Friday, August 24, 2012
Girl Scout Fights Human Trafficking
Jupiter teen earns Girl Scouts’ highest honor by fighting human trafficking
By Randall P. Lieberman, Special to The Palm Beach Post
Julia Joy McBee knows first-hand the thrills of swimming, the virtues of Scouting and the beauty of singing. Her passion, however, lies in crushing the ugliest thing she’s ever known.
The Jupiter resident and Dreyfoos School of the Arts senior has made the fight against human trafficking her cause. It became the topic of her Girl Scout Gold Award project, the highest achievement in Girl Scouting, which she earned in May.
She also helped the effort to pass a bill through the Florida Legislature imposing tougher penalties on those convicted of human trafficking —and was present when Gov. Rick Scott signed the bill into law June 12.
McBee learned of the issue through a family friend, Aimee Cernicharo Cabral, a human-rights attorney for St. Thomas University in Miami. Cabral told McBee how immigrants were being smuggled in and out of the country, deceived and forced to work as prostitutes, some in chains.
“I was shocked,” McBee said. “As I discussed this with my friends at school, it became clear they didn’t know what was going on right in our backyard less than a mile from our school.”
McBee felt compelled to help the victims. Cabral was McBee’s executive adviser for her Gold Award, Girl Scouting’s version of Eagle Scout. That project required “countless hours researching, networking, presenting and advocating to create awareness of the harsh reality of human trafficking,” some of it to state lawmakers as she worked with Rep. William Snyder, R-Stuart, chairman of the House Judiciary Committee, build support for the bill among state lawmakers.
McBee also became involved with and serves on the Frederick Douglass Family Foundation, a international organization dealing with the issue of human trafficking, and serves on its student board of advisers.
McBee plans to continue to advocate for the victims of human trafficking as she looks ahead to college.
“There is much work to be done to create awareness of modern-day slavery,” she said. “My Girl Scout Gold Award project has changed my life. I want to continue to help the innocent victims of human trafficking. I plan to apply to colleges to focus on social services and international relations, and perhaps become a human-rights attorney.”
To get involved or for further information, e-mail McBee at email@example.com.
What have you learned about human trafficking that is most important to convey to others?
“Florida is a haven for human traffickers due to our international ports, Hispanic populations and large homeless and runaway populations. Many victims do not speak English and are unable to communicate with service providers, police or others who might be able to help them. They also are often too scared to ask for help.”
What can people do about human trafficking in our area?
“I want our community to know that human trafficking is happening right here in Palm Beach County. It happens in plush gated communities, restaurants, agriculture, nail salons, strip bars, massage parlors and other nearby places. We need to be vigilant, question what we see and call the Trafficking Information and Referral Hotline — (888) 373-7888 — and police.”

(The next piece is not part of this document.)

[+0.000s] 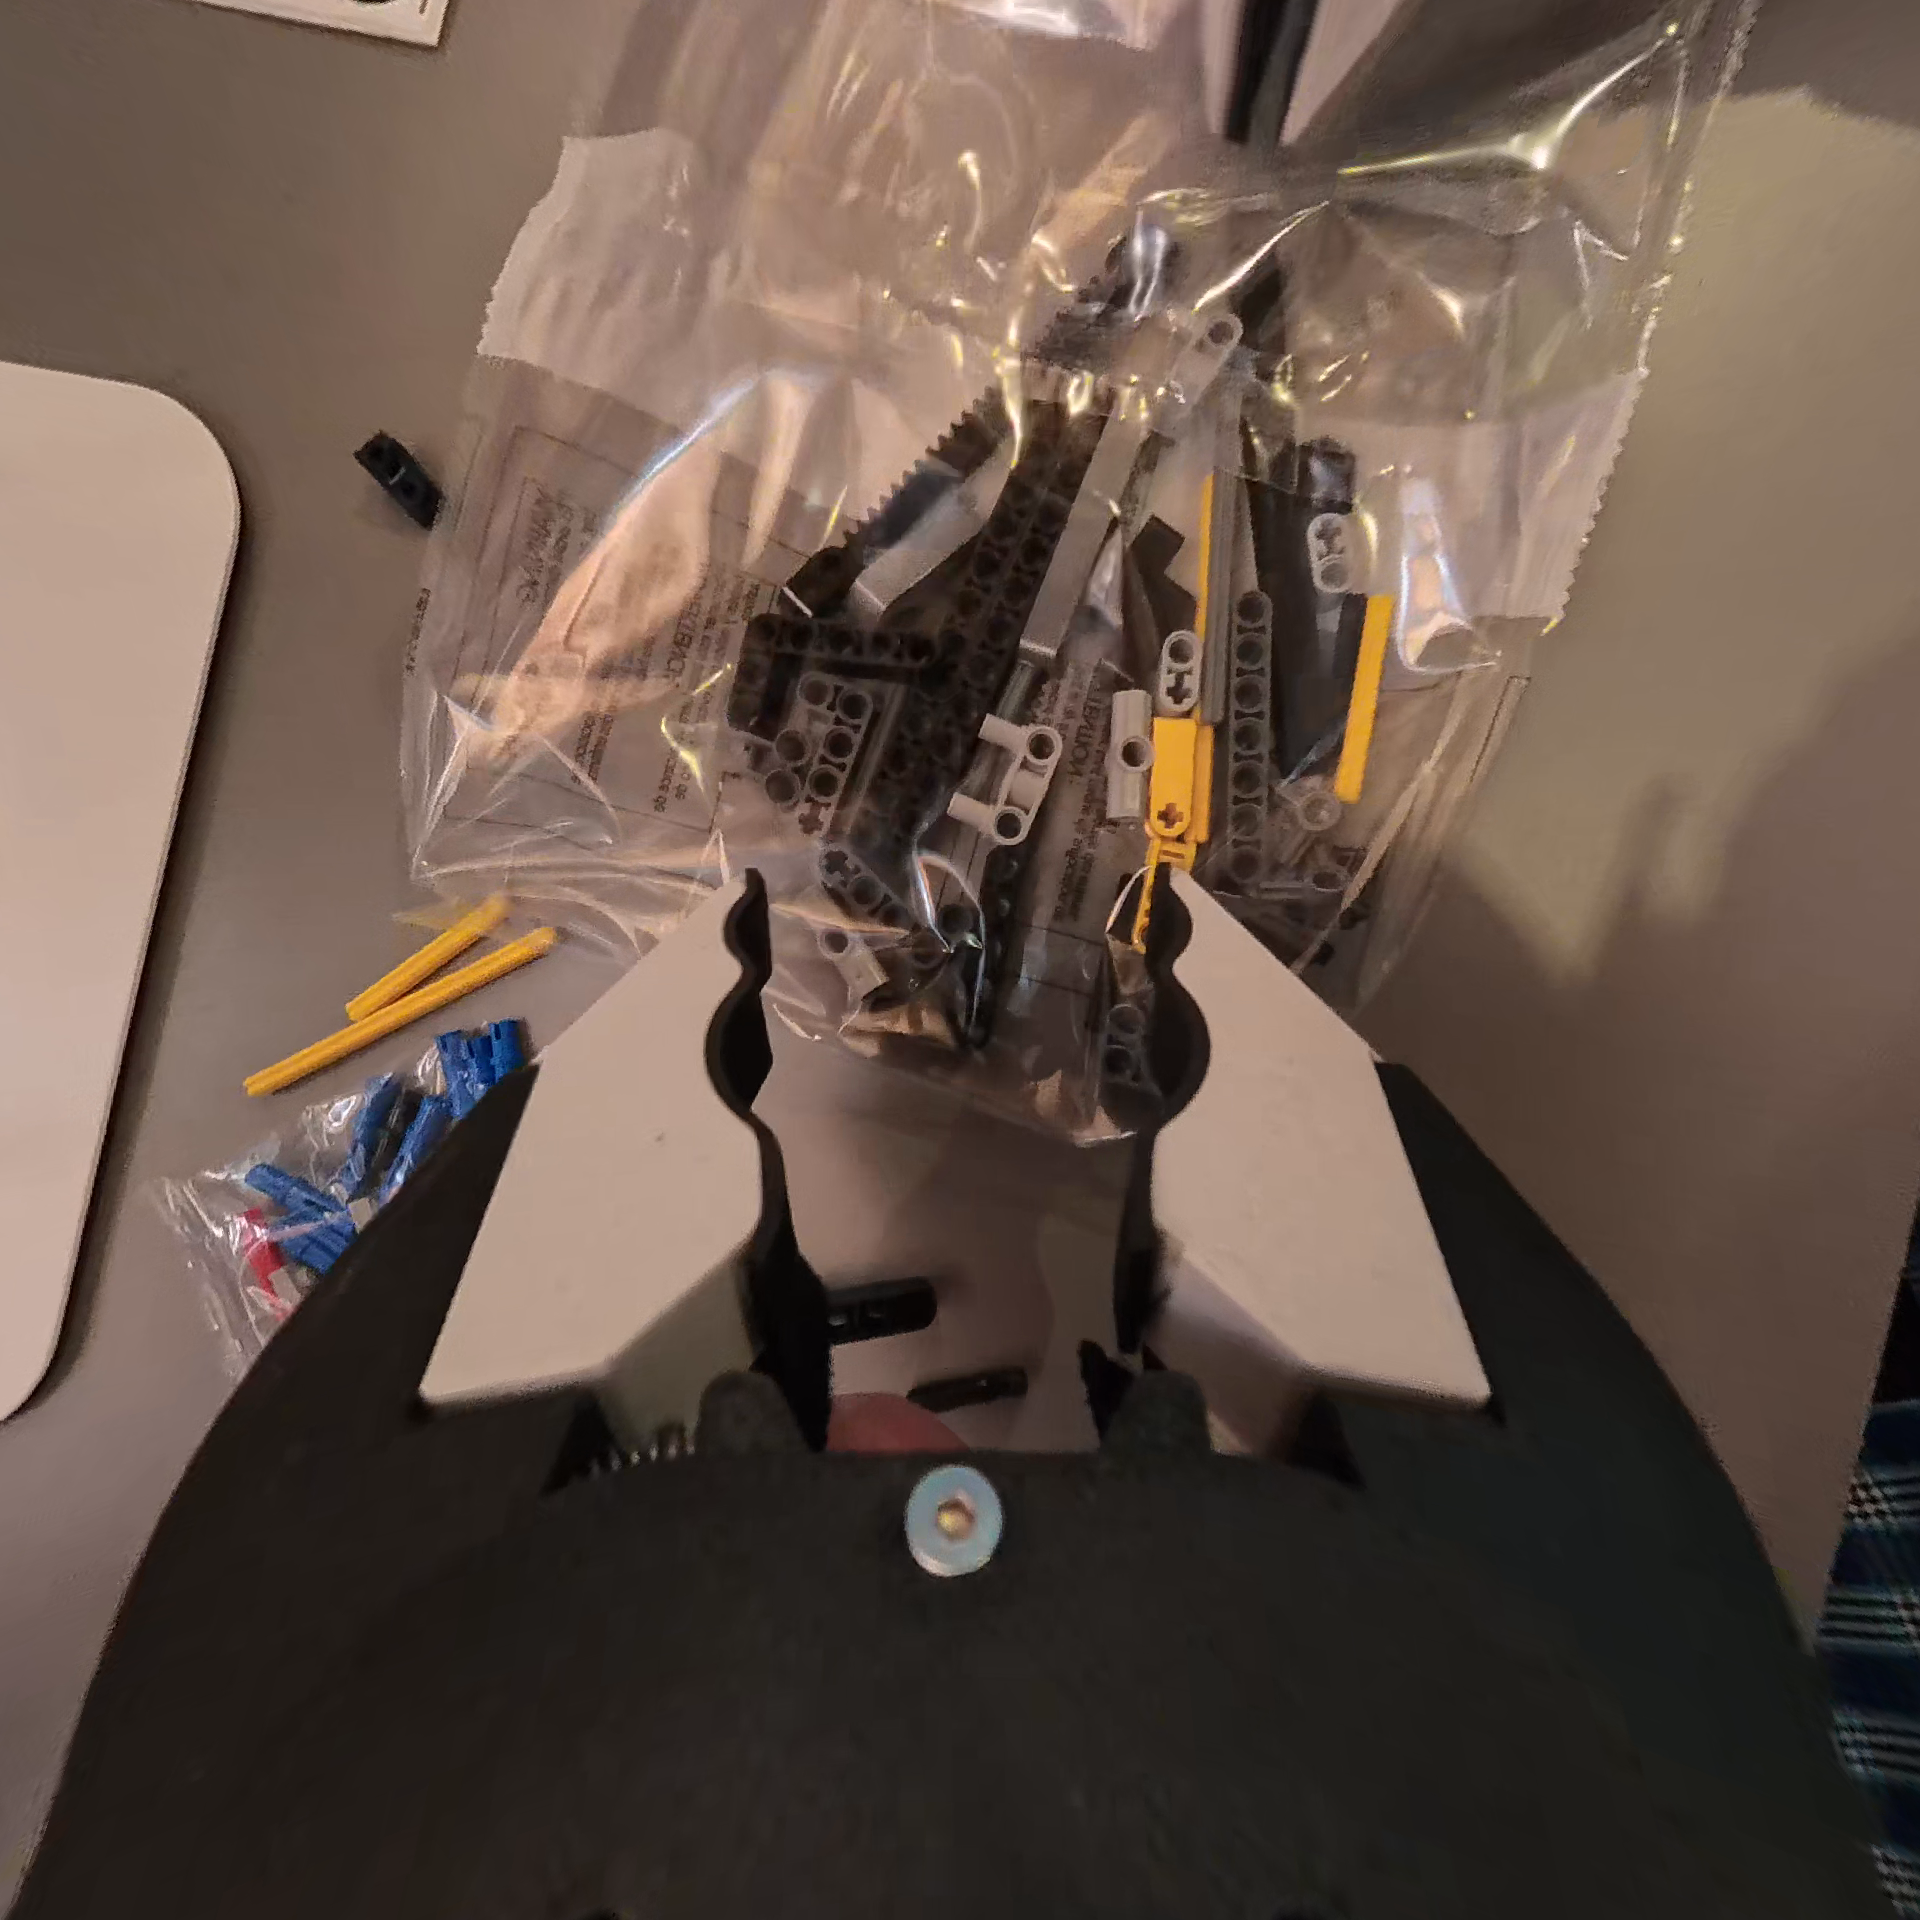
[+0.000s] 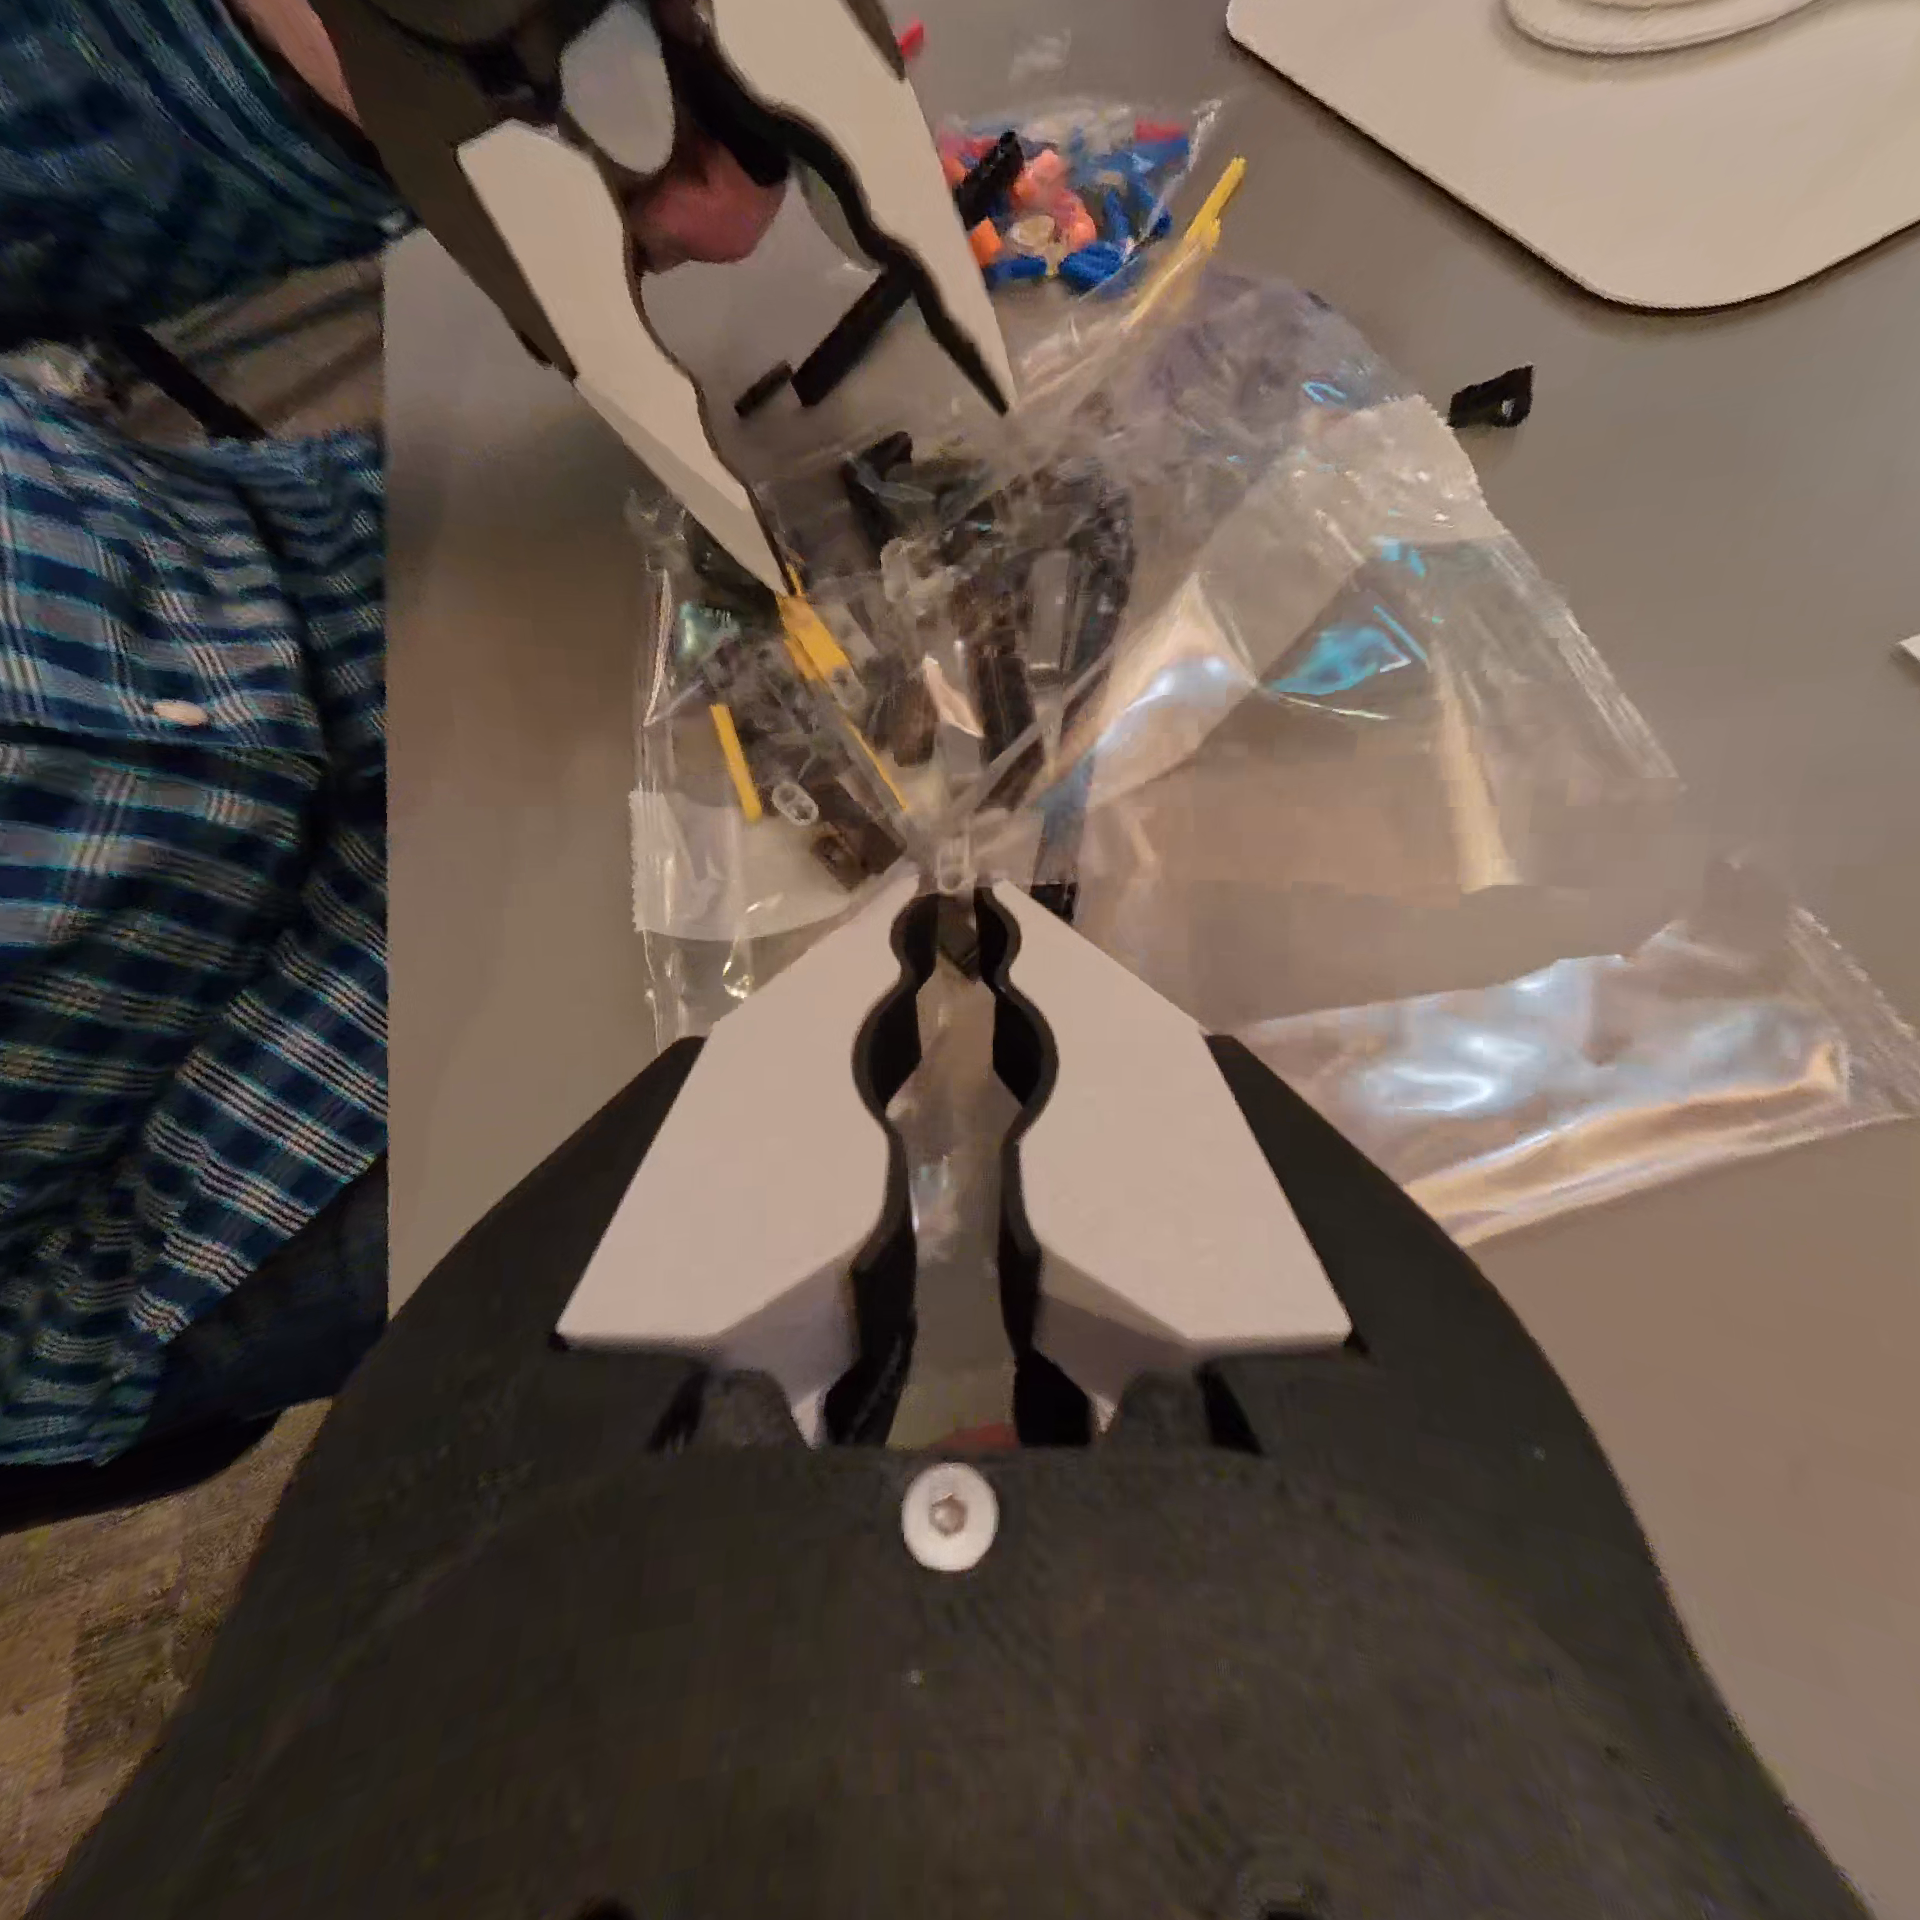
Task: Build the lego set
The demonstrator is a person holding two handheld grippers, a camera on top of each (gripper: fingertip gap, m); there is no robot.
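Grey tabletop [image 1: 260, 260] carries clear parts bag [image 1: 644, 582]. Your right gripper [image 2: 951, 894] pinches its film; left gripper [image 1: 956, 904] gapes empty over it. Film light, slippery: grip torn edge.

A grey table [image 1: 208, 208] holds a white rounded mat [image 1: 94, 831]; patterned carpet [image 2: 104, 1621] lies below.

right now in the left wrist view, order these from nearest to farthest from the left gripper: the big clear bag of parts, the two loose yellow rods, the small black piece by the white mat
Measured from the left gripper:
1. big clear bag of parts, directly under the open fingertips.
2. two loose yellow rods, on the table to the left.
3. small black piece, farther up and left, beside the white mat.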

Who helped you with your Girl Scout Gold Award Project?
“In addition to Ms. Aimee, Mrs. LeeAnn Meltzer, my Girl Scout Troop 20488 leader, who’s been there for me since elementary school and Ms. Paula Fontaine, my Gold Award adviser.”
What are some of the extra-curricular activities you are involved with?
“I have been a Girl Scout since I was five. I am a theater major at Dreyfoos, having performed in, worked stage crew for and managed stage performances. I also swim varsity, am a member of Young Singers of the Palm Beaches, teach religious education at St. Peter Catholic Church in Jupiter and recently graduated from the Youth Leadership Palm Beach County Class of 2012.”
Who are your heroes?
“All my heroes share my dream which is to eradicate modern-day slavery. They help the scared and intimidated victims of human trafficking; it’s the FBI, police, FPI, social workers, attorneys, volunteers at human trafficking coalitions and safe houses, the Frederick Douglas Foundation, and legislators and the governor, who passed and signed HB 7049.”